Alcuronium (diallylnortoxiferine) is a semi-synthetic substance prepared from C-toxiferine I a bis-quaternary alkaloid obtained from Strychnos toxifera. Alcuronium is a neuromuscular blocking (NMB) agent, alternatively referred to as a skeletal muscle relaxant. Alcuronium is used for endotracheal intubation and to produce muscle relaxation in general anesthesia during surgical procedures. The pharmacological action of alcuronium is readily reversed by neostigmine, and it produced little histamine release. The major disadvantage of alcuronium is that it elicits a vagolytic effect produced by a selective atropine-like blockade of cardiac muscarinic receptors.

Stibogluconic acid (Sodium stibogluconate) is the pentavalent antimonial compound used to treat leishmaniasis and is only available for administration by injection. Sodium stibogluconate is sold in the UK as Pentostam (manufactured by GlaxoSmithKline). Sodium stibogluconate was granted orphan drug designation for the treatment of cutaneous leishmaniasis by the US FDA in January 2007. It is available in the United States only through the Centers for Disease Control. Sodium stibogluconate is indicated for the treatment of various types of a protozoal infection called leishmaniasis, which may result from sandfly bites in tropical and temperate parts of the world. It is also investigated for use/treatment in cancer. The mode of action of sodium stibogluconate is not clearly understood. In vitro exposure of amastigotes to 500 mg pentavalent antimony/ml results in a greater than 50% decrease in parasite DNA, RNA protein and purine nucleoside triphosphate levels. It has been postulated that the reduction in ATP (adenosine triphosphate) and GTP (guanosine triphosphate) synthesis contributes to decreased macromolecular synthesis. Sodium stibogluconate was shown to specifically inhibit type I DNA topoisomerase from Leishmania donovani through the inhibition of the unwinding and cleavage of the supercoiled plasmid pBR322, and to stabilize topoisomerase and DNA covalent complexes but not calf-thymus topoisomerase I and Escherichia coli DNA gyrase. Sodium stibogluconate is also a potent inhibitor of PTPases Src homology PTPase1 (SHP-1), SHP-2, and PTP1B but not the dual-specificity phosphatase mitogen-activated protein kinase phosphatase 1. Sodium stibogluconate combined with IFN-alpha-2b (IFN-α) inhibited solid tumor cell line growth in vitro, in vivo it was well tolerated and augmented cellular immune parameters.

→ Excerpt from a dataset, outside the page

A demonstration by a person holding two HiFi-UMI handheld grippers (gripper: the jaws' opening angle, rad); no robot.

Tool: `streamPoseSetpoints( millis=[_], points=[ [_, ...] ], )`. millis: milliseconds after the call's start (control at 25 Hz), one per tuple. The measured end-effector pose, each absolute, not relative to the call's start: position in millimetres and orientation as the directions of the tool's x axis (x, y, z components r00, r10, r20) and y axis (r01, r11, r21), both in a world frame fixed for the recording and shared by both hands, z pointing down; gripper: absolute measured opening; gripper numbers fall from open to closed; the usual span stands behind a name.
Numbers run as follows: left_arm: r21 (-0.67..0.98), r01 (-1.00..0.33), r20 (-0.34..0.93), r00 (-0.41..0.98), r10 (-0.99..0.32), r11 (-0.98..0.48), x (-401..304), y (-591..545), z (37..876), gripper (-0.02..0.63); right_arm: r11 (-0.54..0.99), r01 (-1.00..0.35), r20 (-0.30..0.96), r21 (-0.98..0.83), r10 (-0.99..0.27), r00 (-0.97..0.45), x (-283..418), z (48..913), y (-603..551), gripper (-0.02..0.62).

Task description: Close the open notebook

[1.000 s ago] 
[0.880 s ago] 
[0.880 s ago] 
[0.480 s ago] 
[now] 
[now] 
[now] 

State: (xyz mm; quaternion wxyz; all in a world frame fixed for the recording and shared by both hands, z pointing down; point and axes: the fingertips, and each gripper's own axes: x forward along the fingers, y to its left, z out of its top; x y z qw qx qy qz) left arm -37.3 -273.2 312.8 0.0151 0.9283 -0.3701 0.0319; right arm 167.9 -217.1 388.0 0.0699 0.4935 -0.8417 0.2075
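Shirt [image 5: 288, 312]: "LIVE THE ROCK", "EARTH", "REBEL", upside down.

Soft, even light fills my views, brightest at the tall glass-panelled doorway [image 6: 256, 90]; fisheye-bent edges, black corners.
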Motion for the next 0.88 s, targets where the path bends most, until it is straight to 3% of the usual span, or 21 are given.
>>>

Apalcillin is a naphthydridine derivative of ampicillin. Apalcillin has a broad spectrum of antibacterial activity that is very similar to that of piperacillin, except that apalcillin is significantly more active against Pseudomonas aeruginosa and Acinetobacter spp. Against Acinetobacter spp., apalcillin is uniquely active, compared to the other penicillins and comparison drugs. Strains producing high amounts of β-lactamases do become resistant to apalcillin. PAH (p-aminohippurate) clearance was significantly decreased during apalcillin infusion. Apalcillin appeared to compete with PAH for proximal tubular secretion but induced no further renal dysfunction.